The result should be an exact copy of only the lines from the one with "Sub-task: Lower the" through the last line of the data below, with pictures omitted.

-- -- --

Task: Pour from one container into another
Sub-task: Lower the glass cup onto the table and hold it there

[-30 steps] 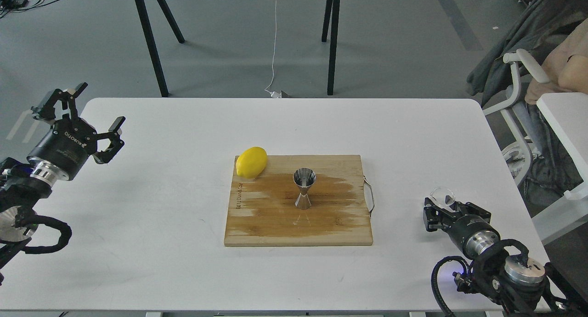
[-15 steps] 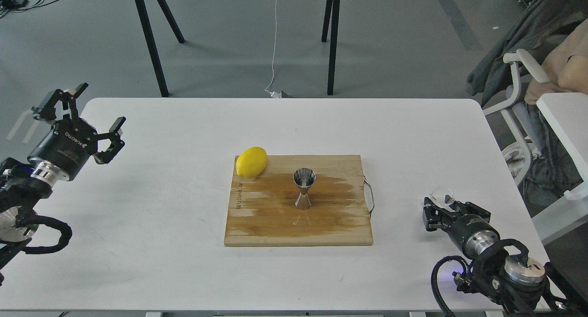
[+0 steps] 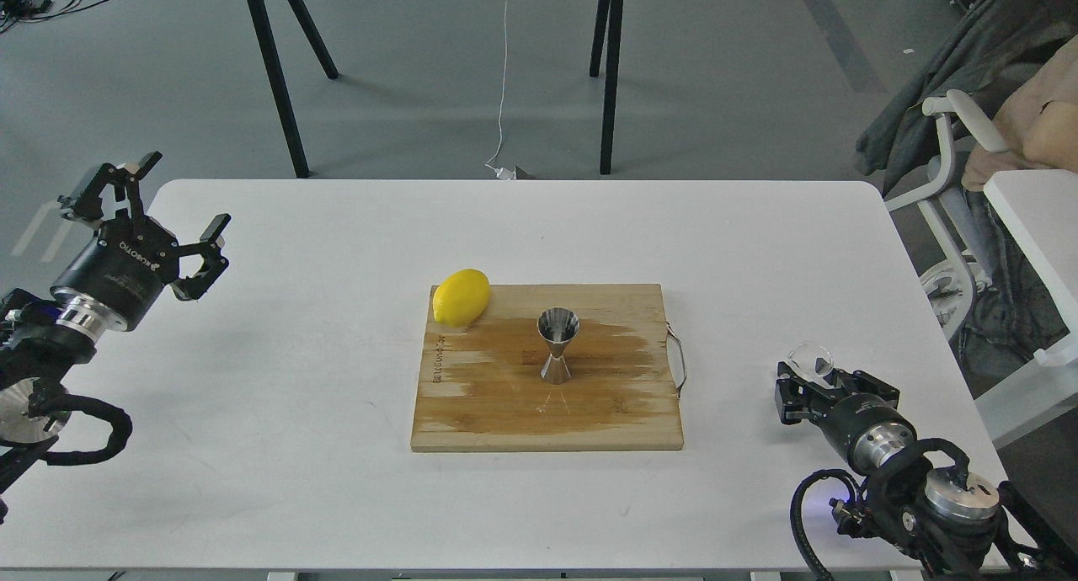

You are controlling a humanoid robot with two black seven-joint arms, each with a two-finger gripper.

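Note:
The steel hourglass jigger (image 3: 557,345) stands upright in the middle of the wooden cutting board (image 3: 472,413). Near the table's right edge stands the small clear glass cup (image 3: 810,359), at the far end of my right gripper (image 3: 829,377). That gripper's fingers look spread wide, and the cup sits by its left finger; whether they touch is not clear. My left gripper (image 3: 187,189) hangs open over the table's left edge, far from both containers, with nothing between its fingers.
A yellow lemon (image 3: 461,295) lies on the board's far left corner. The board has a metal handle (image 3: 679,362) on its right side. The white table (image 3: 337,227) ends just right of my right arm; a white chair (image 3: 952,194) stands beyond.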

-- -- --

### [Completed task]
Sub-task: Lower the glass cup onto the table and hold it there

[-30 steps] 
[-15 steps] 
[+0 steps] 

You are controlling a humanoid robot with two black seven-joint arms, each with a two-finger gripper.

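Note:
The steel hourglass jigger (image 3: 557,345) stands upright in the middle of the wooden cutting board (image 3: 472,413). Near the table's right edge stands the small clear glass cup (image 3: 810,359), at the far end of my right gripper (image 3: 829,377). That gripper's fingers look spread wide, and the cup sits by its left finger; whether they touch is not clear. My left gripper (image 3: 187,189) hangs open over the table's left edge, far from both containers, with nothing between its fingers.
A yellow lemon (image 3: 461,295) lies on the board's far left corner. The board has a metal handle (image 3: 679,362) on its right side. The white table (image 3: 337,227) ends just right of my right arm; a white chair (image 3: 952,194) stands beyond.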

The exercise requires no further output.